Read: Saudi imposes travel bans, arrests prominent businessman

The only thing those arrested have in common is their wealth. The arrest campaign began with lesser known businessmen weeks ago, billionaires who do not have an international profile. Worth $8.1 billion, Maan Al-Sanea was arrested from his home on 18 October on charges of “evading justice and owing large sums of money to creditors”. He had made his fortune after founding the Saad Group, a conglomerate with operations in construction and engineering, real estate development, financial services and investments.

This weekend alone, 11 princes, four officials and tens of former officials were arrested in the Kingdom, a total of 49 people; the net worth of whom is unimaginable. Ironically they are being held in the Ritz Calton Hotel in Riyadh, a “prison” worthy of their stature.

Bin Salman’s attempts to modernise the Kingdom, reduce its reliance on petrodollars, introduce “moderate Islam” and even setup a tourism hotspot in the conservative region, have been met with scepticism, but mostly they have been met with heavy costs, which a country reeling from the near collapse of oil prices is unable to bear.

The arrests have, however, already helped improve petrol prices. Since they were announced, costs have risen to a two-year high; up 0.8 cent to $62.55 a barrel today. However other indicators show that the arrests have brought uncertainty to the market, and shaken investors.

Bin Salman’s ambitious plans are part of what he has labelled Vision 2030, the timeline during which the Kingdom will have diversified its economy away from petrol and developed its public sector services.
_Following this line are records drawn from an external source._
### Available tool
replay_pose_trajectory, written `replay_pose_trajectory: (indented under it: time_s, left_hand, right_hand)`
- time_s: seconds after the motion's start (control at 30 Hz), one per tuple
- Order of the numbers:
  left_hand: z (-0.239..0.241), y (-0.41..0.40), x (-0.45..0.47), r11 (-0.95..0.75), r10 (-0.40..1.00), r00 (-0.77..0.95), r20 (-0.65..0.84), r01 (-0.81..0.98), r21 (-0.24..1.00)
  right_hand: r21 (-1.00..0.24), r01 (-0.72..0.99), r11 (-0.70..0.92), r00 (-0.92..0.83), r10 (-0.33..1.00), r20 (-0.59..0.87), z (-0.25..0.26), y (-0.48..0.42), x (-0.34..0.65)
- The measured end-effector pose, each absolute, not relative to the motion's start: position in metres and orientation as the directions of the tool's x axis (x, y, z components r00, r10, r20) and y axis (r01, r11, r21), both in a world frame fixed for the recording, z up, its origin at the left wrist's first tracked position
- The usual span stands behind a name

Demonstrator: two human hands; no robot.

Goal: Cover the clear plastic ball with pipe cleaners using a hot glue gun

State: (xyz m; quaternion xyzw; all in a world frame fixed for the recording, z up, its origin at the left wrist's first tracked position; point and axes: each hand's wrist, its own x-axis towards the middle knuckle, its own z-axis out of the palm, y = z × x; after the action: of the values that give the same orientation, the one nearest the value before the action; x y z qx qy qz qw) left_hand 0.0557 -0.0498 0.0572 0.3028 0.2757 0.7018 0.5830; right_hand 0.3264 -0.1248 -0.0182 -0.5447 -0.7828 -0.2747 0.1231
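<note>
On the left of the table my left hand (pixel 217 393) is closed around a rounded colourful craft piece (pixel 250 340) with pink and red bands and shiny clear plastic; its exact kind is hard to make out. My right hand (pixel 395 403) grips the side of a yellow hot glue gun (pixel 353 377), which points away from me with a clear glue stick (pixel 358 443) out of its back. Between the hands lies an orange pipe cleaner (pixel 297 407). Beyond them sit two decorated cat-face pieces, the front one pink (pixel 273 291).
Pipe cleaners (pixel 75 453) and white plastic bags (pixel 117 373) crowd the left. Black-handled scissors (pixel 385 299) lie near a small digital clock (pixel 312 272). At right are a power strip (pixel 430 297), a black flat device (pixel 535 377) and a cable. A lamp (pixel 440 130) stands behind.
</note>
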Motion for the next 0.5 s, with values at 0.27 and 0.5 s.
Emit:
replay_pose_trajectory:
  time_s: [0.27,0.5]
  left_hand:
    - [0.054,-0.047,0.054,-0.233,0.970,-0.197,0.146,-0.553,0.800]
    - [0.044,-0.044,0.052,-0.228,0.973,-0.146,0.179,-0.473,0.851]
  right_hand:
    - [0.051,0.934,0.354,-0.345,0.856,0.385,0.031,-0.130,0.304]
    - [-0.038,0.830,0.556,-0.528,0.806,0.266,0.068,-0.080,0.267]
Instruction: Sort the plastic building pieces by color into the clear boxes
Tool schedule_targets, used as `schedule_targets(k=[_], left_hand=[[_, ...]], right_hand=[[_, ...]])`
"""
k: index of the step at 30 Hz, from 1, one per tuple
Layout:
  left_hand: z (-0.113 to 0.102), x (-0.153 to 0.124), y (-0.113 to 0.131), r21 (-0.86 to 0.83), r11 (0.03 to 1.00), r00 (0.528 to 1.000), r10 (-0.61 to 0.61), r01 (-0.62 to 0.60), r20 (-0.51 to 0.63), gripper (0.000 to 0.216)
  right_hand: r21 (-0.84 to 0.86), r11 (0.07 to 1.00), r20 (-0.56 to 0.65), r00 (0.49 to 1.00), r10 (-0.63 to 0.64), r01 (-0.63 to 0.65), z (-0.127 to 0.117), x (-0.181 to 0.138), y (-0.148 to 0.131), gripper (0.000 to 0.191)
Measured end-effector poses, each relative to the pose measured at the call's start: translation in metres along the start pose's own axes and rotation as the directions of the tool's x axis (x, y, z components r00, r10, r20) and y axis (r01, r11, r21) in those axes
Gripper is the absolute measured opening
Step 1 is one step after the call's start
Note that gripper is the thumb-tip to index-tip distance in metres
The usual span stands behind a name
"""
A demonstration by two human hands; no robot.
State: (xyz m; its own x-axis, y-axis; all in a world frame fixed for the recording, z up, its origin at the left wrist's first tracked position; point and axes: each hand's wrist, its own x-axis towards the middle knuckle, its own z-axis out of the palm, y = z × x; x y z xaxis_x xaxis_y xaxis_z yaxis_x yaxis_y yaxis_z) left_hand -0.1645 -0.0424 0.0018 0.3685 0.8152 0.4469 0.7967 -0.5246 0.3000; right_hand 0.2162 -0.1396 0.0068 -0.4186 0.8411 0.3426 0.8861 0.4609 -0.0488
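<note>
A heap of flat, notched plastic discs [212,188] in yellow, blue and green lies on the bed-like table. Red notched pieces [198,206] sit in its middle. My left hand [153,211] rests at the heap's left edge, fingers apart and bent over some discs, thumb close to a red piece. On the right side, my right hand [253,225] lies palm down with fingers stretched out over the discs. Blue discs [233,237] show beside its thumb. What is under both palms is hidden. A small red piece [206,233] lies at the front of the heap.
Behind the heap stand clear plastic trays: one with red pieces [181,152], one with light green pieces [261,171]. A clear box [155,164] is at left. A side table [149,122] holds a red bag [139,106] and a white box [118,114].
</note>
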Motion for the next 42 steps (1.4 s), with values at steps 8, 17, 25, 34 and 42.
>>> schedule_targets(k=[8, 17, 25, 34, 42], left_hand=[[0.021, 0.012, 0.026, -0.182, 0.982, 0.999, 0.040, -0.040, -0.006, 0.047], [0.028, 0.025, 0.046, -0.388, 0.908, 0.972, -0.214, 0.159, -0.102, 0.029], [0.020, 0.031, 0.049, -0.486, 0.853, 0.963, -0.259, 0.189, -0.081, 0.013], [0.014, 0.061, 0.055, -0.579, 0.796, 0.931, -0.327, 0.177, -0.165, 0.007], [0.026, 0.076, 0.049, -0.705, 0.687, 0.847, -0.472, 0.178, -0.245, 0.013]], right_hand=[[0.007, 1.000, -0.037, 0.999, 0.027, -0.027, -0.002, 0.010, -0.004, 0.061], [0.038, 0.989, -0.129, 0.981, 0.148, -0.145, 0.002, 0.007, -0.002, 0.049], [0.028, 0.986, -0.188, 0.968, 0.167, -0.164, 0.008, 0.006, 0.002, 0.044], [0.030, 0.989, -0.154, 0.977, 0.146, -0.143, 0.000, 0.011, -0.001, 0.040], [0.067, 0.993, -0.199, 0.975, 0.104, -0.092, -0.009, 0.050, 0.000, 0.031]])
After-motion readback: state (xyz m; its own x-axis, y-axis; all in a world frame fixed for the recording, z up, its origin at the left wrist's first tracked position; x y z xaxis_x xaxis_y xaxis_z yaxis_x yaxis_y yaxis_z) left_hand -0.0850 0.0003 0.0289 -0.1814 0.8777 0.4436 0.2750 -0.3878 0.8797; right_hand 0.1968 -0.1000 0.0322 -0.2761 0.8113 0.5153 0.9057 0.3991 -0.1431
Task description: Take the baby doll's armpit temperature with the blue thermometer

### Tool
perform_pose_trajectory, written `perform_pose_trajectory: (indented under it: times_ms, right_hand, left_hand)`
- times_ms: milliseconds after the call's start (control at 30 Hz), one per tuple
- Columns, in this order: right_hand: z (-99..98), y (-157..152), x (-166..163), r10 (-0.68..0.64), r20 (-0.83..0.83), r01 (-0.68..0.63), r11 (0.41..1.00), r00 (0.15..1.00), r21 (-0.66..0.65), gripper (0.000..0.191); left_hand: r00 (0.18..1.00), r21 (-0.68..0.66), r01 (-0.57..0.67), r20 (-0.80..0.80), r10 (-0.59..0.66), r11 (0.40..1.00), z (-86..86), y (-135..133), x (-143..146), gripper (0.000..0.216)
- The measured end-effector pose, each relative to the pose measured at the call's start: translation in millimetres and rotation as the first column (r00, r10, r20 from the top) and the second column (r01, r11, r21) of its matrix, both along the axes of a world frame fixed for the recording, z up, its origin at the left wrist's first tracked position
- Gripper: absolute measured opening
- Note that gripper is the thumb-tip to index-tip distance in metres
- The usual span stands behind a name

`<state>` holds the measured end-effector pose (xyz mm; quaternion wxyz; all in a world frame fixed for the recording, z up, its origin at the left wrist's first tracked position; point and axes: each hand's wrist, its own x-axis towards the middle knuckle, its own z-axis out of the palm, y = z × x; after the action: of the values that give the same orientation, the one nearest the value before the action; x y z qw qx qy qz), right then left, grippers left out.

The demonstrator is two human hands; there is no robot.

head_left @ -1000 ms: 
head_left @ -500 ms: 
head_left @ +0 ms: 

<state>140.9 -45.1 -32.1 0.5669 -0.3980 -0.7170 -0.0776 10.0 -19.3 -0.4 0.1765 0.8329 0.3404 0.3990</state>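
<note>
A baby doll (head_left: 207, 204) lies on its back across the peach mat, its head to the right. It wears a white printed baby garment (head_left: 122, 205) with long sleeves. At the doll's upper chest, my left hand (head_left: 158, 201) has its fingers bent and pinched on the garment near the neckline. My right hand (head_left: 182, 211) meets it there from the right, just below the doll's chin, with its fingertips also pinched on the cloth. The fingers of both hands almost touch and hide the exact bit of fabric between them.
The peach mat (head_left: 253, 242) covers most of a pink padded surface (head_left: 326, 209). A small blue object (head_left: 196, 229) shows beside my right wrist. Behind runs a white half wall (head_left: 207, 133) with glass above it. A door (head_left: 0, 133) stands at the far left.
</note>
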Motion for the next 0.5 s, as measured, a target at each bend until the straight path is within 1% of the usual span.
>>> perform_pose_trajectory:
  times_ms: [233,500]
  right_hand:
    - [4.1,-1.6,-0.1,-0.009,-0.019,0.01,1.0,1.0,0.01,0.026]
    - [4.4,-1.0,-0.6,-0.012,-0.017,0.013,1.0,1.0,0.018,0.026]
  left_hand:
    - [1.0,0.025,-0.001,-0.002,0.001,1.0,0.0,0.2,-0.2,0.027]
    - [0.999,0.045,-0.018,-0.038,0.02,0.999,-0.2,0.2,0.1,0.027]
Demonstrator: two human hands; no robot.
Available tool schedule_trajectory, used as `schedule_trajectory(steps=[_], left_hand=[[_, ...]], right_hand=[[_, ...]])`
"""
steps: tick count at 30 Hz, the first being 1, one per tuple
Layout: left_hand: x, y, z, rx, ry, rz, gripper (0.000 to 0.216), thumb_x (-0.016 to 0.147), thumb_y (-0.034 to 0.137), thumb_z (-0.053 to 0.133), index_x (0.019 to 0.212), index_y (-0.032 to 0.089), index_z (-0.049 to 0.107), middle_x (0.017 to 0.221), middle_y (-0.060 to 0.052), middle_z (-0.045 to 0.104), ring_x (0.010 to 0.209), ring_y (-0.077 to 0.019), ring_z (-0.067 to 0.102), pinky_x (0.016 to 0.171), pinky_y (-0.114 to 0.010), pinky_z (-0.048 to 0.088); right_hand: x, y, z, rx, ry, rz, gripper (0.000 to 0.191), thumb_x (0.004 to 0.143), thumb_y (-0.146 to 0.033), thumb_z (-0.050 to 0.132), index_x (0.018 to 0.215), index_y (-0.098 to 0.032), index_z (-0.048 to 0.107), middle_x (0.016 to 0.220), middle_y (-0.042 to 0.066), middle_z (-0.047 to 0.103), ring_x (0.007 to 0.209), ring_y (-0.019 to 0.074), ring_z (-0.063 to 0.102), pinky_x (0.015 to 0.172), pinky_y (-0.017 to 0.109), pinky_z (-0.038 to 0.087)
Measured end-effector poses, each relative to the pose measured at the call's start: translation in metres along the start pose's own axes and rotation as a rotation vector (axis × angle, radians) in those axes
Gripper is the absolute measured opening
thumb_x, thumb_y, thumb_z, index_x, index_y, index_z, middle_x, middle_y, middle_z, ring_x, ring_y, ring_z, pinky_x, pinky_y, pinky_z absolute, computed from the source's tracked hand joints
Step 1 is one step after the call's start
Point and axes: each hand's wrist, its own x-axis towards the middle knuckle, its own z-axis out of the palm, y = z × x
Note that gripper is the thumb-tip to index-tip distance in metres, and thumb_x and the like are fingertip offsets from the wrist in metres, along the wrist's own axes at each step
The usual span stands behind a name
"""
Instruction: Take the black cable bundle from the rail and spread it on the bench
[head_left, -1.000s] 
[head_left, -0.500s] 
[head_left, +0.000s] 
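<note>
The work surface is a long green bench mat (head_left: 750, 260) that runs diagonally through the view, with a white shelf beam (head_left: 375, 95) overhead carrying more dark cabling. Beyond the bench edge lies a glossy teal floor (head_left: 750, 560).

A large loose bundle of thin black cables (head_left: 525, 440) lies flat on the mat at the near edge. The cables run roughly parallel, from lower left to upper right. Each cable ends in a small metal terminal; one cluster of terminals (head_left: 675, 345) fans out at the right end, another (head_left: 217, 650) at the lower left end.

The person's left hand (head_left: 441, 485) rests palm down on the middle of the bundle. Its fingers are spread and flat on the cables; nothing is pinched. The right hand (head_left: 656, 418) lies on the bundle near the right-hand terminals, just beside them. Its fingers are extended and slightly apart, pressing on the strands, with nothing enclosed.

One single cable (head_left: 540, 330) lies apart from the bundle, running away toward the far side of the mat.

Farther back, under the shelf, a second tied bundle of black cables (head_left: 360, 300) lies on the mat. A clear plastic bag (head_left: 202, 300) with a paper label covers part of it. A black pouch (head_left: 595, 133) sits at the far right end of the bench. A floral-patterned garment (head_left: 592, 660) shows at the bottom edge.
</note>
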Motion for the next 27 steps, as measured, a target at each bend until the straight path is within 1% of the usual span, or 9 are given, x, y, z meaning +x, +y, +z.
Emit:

Modern Saudi Arabia has relied on petrol since it was first discovered in 1938. Black gold has made the country, and its rulers, one of the richest in the world, but that all crumbled as petrol prices dropped.

Years of squandering public funds for personal use, using oil funds to “bribe” citizens not to revolt – the government regularly handed out millions of dollars to “help” Saudis cover their costs, never was this greater than during times of possible unrest and during the “Arab Spring” – and a lack of investment in the country’s infrastructure have left the Kingdom unable to make ends meet.

Read more: Arrests could shake investor’s confidence in Saudi Arabia

The Makkah–Madina railway line, which is expected to transport more than 6.2 billion passengers within 12 years, is costing 37.5 billion riyals ($10 billion). Due to begin operations next year, the system has been marred with delays.

In July Saudi announced the launch of another ambitious project, a tourism plan along its Red Sea coast which incorporates 50 islands and covers an area larger than Belgium. Work is due to begin in late 2019, with budgets running in to the tens of billions. The project will create 35,000 jobs “once it’s up and running” and contribute 15 billion riyals ($4 billion) to Saudi Arabia’s gross domestic product, according to an official statement.

But it is the start-up costs which the government needs now, and if it has been unable to coerce its billionaires to fund its projects, perhaps now it can only access the funds by seizing them, declaring them government property and adding them to its coffers.

Notorious Saudi whistleblower Mujtahidd has warned: “Bin Salman expects to raise 2-3 trillion riyals [$500-$800 billion] from his current arrest campaigns, he will ‘donate’ half a trillion [$100 billion] to the budget and pocket the rest for himself.”